Opinião
[779.] John Lewis & Partners; Continente, Intermarché
O anúncio de Natal dos armazéns britânicos John Lewis é um "must" cinematográfico da era da internet. Já leva mais de nove milhões de visionamentos no Youtube.
O filme de 2'20 está construído numa versão reduzida de uma das mais perenes canções pop do século XX, "Your Song" composta por Elton John e Bernie Taupin e editada em 1970. A canção, escreveu um crítico na altura, é "quase perfeita" na melodia de grande beleza e simplicidade (o refrão diz precisamente que a própria canção é "muito simples"), mas também na letra, autodepreciativa na declaração de amor do narrador. É um dos temas pop com mais versões, e merecidamente.
Elton John é o protagonista do anúncio, agora que alcançou o topo como ícone da cultura britânica. Numa sala de estar escura, já com a árvore de Natal montada, Elton sentado ao piano de pijama toca umas notas que desencadeiam a memória nostálgica de "Your Song" na sua vida, misturada com a sua própria vida. O segundo plano, depois de uma panorâmica pela sala, mostra o músico em plano aproximado extremo, como tanto se usa nas telenovelas. Assim se introduz o protagonista, o drama, as emoções, e, na expressão facial, o voo nostálgico por vir. Mal começa a tocar "Your Song", a câmara desloca-se para a esquerda, para o primeiro de sucessivos flashbacks ou analepses em direcção ao passado primordial, a infância.
Nessas analepses, vemos e ouvimos Elton tocando "Your Song", em imagens reconstituídas ou de arquivo, da frente para trás, do passado próximo por aí adiante até à reconstituição da gravação em estúdio. A partir daí, o filme volta ainda atrás no passado, ainda ao som da canção, mas mostrando Elton tocando num bar, na escola e, finalmente, como criança pequena, recebendo da avó um presente: o piano, o mesmo em que Elton toca no presente na sua sala de estar, a quem a narrativa volta, fechando o seu círculo perfeito.
A sequência está perfeita; todas as passagens para os flashbacks anteriores se fazem por um movimento de câmara da direita para a esquerda, isto é, do presente mostrado para o seu passado.

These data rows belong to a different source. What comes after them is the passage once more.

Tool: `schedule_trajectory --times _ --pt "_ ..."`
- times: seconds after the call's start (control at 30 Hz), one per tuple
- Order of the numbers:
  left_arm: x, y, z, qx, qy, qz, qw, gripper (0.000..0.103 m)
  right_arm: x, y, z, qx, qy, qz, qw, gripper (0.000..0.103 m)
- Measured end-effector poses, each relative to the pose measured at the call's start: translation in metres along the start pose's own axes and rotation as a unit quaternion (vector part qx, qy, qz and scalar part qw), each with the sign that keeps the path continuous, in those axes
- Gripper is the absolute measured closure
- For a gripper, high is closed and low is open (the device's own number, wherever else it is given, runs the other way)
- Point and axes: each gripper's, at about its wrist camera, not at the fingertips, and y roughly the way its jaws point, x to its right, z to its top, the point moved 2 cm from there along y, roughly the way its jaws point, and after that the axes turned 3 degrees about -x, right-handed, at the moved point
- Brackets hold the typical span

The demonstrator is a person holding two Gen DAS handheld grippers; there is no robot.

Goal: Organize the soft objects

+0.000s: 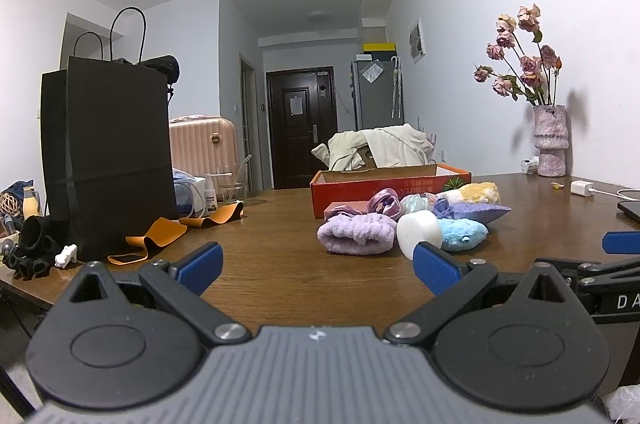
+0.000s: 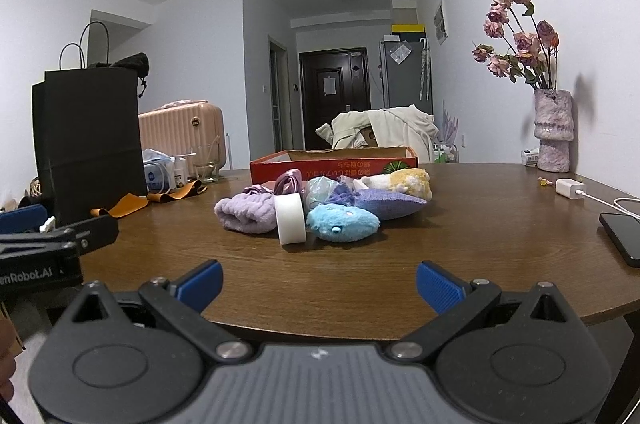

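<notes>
A pile of soft things lies mid-table: a lilac fluffy headband (image 1: 355, 236) (image 2: 245, 214), a white foam roll (image 1: 420, 232) (image 2: 290, 218), a blue plush (image 1: 464, 232) (image 2: 342, 222), a purple pillow (image 1: 476, 212) (image 2: 390, 203), a yellow-white plush (image 1: 478, 192) (image 2: 410, 181) and purple satin scrunchies (image 1: 384, 203) (image 2: 288, 181). Behind stands an open red cardboard box (image 1: 352, 188) (image 2: 332, 165). My left gripper (image 1: 318, 266) is open and empty, near the pile. My right gripper (image 2: 319, 284) is open and empty at the table's front edge.
A black paper bag (image 1: 108, 151) (image 2: 88, 135) stands at the left with orange straps (image 1: 160, 236) (image 2: 124, 203) beside it. A vase of dried roses (image 1: 551, 139) (image 2: 554, 133), a white charger (image 2: 570, 189) and a phone (image 2: 622, 236) are at the right.
</notes>
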Motion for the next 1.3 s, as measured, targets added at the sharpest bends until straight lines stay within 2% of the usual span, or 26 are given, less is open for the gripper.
schedule_trajectory --times 0.2,0.43,0.7,0.8,0.93,1.07,1.17,1.23,1.27,1.3 --pt "0.000 0.002 0.001 0.000 0.001 -0.001 1.0000 0.000 0.000 0.001 0.000 -0.001 0.000 0.000 1.000 0.000" --pt "-0.008 0.012 0.004 -0.022 -0.018 -0.015 0.9995 0.000 -0.001 0.008 0.009 -0.002 0.000 0.000 1.000 0.000" --pt "-0.009 0.020 0.015 0.003 -0.007 -0.001 1.0000 0.000 -0.007 0.026 0.023 -0.009 -0.014 0.017 1.000 0.000" --pt "-0.010 0.035 0.020 -0.002 -0.012 0.002 0.9999 0.000 -0.006 0.037 0.030 -0.014 -0.014 0.023 1.000 0.000" --pt "-0.018 0.060 0.026 0.004 -0.045 0.002 0.9990 0.000 -0.001 0.063 0.036 -0.042 -0.001 0.030 0.999 0.000" --pt "-0.028 0.104 0.036 -0.050 -0.043 -0.014 0.9977 0.000 0.003 0.089 0.049 -0.065 0.047 0.076 0.994 0.002" --pt "-0.040 0.141 0.041 -0.088 -0.052 -0.023 0.9945 0.000 -0.003 0.118 0.055 -0.098 0.079 0.127 0.984 0.018" --pt "-0.049 0.171 0.044 -0.114 -0.062 -0.048 0.9905 0.000 -0.012 0.141 0.056 -0.123 0.090 0.154 0.976 0.034" --pt "-0.052 0.186 0.045 -0.128 -0.068 -0.063 0.9874 0.003 -0.017 0.153 0.056 -0.133 0.096 0.165 0.973 0.038" --pt "-0.056 0.201 0.046 -0.143 -0.076 -0.076 0.9838 0.012 -0.022 0.165 0.057 -0.142 0.101 0.174 0.969 0.044"
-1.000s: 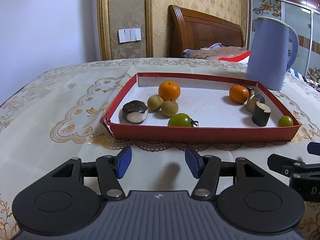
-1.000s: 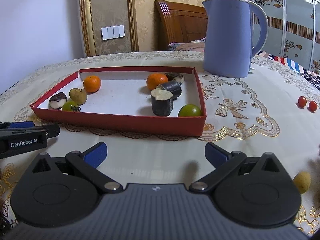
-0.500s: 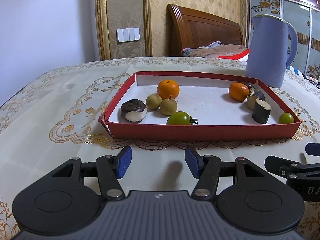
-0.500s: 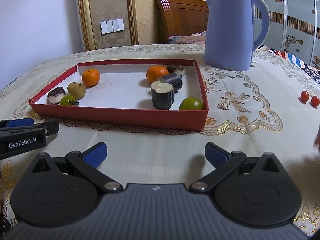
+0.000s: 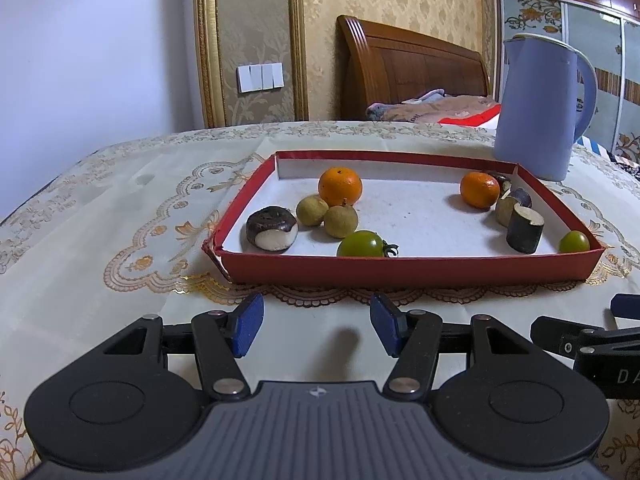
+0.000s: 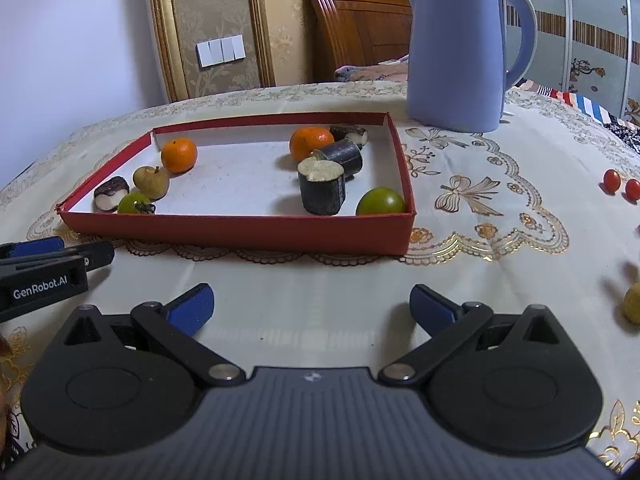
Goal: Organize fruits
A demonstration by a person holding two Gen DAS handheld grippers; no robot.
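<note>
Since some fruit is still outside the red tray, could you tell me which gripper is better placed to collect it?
Right. The two red tomatoes and yellow fruit lie on its side; its fingers are open.

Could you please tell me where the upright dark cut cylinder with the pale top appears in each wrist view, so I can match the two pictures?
Left wrist: the cylinder stands at the right end of the red tray, just left of a small green tomato.
Right wrist: the cylinder stands right of tray centre, near the front wall, left of that tomato.
Shared landmark: the blue kettle behind the tray.
</note>
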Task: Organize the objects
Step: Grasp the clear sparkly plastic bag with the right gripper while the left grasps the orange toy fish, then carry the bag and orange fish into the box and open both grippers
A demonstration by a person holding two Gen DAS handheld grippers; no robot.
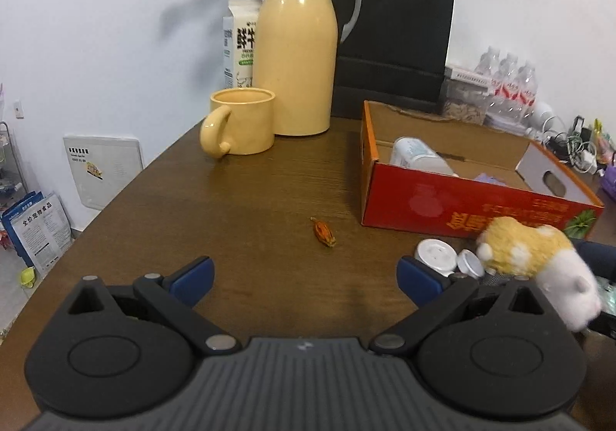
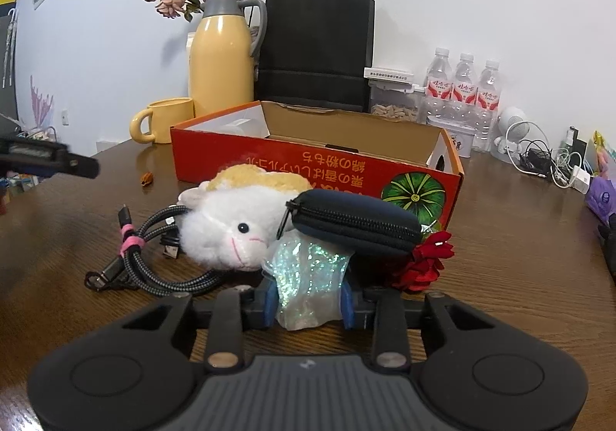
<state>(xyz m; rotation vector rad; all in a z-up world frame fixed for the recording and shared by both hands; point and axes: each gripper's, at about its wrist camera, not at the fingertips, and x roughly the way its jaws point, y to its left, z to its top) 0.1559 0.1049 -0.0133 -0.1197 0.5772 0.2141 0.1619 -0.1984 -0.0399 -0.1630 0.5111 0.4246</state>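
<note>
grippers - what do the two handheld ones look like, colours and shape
Both match: the left gripper and right gripper have a ribbed dark grey centre body, two rounded black housings with circular caps, black linkage bars with silver pivot pins, and blue finger pads. No cables or sleeves show.

Both wrist cameras sit low over the brown wooden surface, facing the white back wall; both see the red cardboard box, the right view nearer its long side
</note>
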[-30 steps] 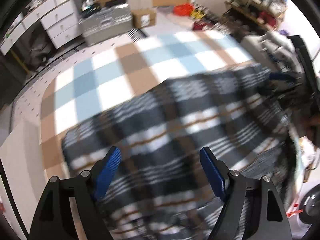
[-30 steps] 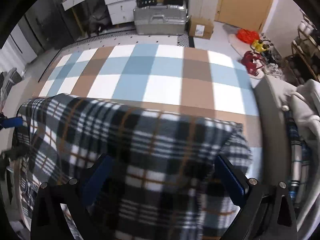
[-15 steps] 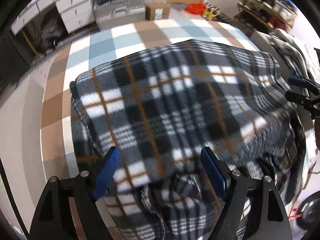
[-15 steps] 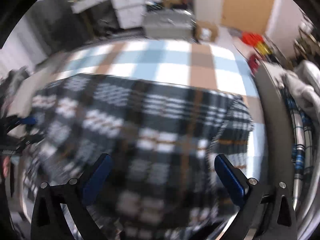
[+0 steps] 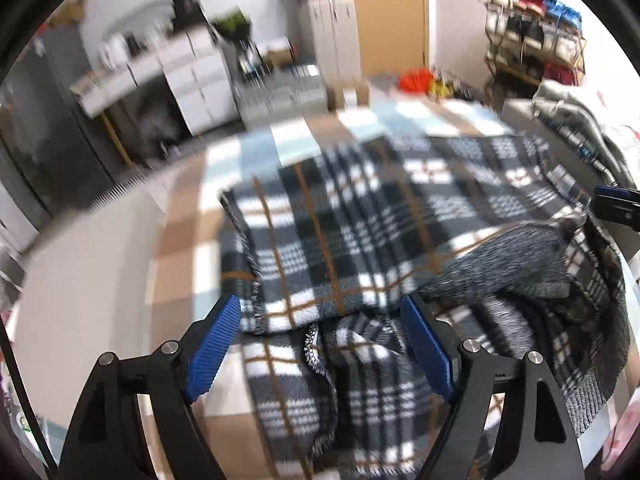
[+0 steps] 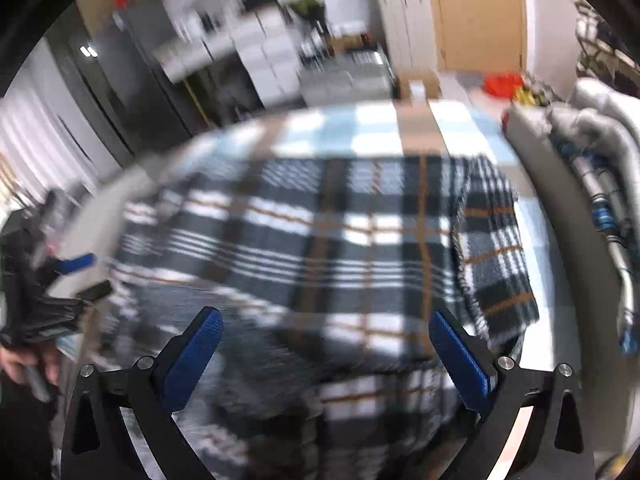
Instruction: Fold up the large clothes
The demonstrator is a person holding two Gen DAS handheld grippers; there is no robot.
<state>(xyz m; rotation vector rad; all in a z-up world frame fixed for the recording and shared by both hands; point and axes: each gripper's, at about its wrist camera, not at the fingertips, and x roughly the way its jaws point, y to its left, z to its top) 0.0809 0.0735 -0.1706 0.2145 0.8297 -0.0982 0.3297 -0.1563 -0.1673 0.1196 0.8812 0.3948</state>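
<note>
Your left gripper [image 5: 320, 344] has its blue pads [image 5: 214, 350] spread wide, nothing clamped; the plaid garment [image 5: 360, 240] lies below and between them, not pinched. Your right gripper [image 6: 326, 354] is the same: pads [image 6: 192, 354] well apart, plaid cloth blurred underneath, no grip. The garment is folded over on itself, dark check with white and tan lines, its grey inner side [image 5: 516, 260] turned up at the right in the left wrist view. It rests on a blue, tan and white checked cover [image 6: 404, 128]. A clothes pile [image 6: 600, 148] sits to the right. White drawers [image 5: 192, 76] and a wooden door [image 5: 390, 16] stand behind, blurred.
</note>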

A qualidade e a popularidade perene adequam "Your Song" ao anúncio, mas a isso junta-se o final do refrão, que dá o toque positivo que a publicidade requer: "I hope you don't mind / That I put down in words / How wonderful life is / Now you're in the world." Na narrativa do vídeo, real ou ficcional, as últimas palavras podem referir-se tanto ao próprio Elton John, nela heroicizado, como aos indivíduos do seu público.
Falta dizer que as 51 lojas John Lewis & Partners vendem electrodomésticos, mobília, moda - e pianos. O vídeo, pela sua qualidade narrativa e extensão (própria para consumo na Internet, dado o preço incomportável nos canais de TV), pode fazer esquecer que é um anúncio, mas o plano final acrescenta, por escrito, o slogan "alguns presentes são mais do que apenas um presente" por cima de Elton de novo ao piano de costas e por cima do instrumento. Como som de fundo, uma multidão aplaude - a canção, Elton John, o anunciante e talvez o próprio anúncio.
E o Natal publicitário em Portugal? Já vi dois anúncios. Um é tipo "óvalhamedeus " - o regresso da Popota. De Elton John para a Popota? Que posso eu fazer? É neste país que vivo. Só sei dizer aos meus leitores o seguinte: pareceu-me que a Popota do Continente está mais magra. Antes ainda era roliça como uma hipopótama. Agora está reduzida ao hipopotismo apenas na cabeça.
O Intermarché faz um anúncio cedo demais na quadra reconhecendo que vem cedo de mais: à parte esse metadiscurso, faz impressão que o Natal, festa que celebra o nascimento de Jesus, a família, a paz, o amor, o sossego, as crianças, seja verbalmente transformado em pá de porco, ou lá o que é, a não sei quantos euros o quilo.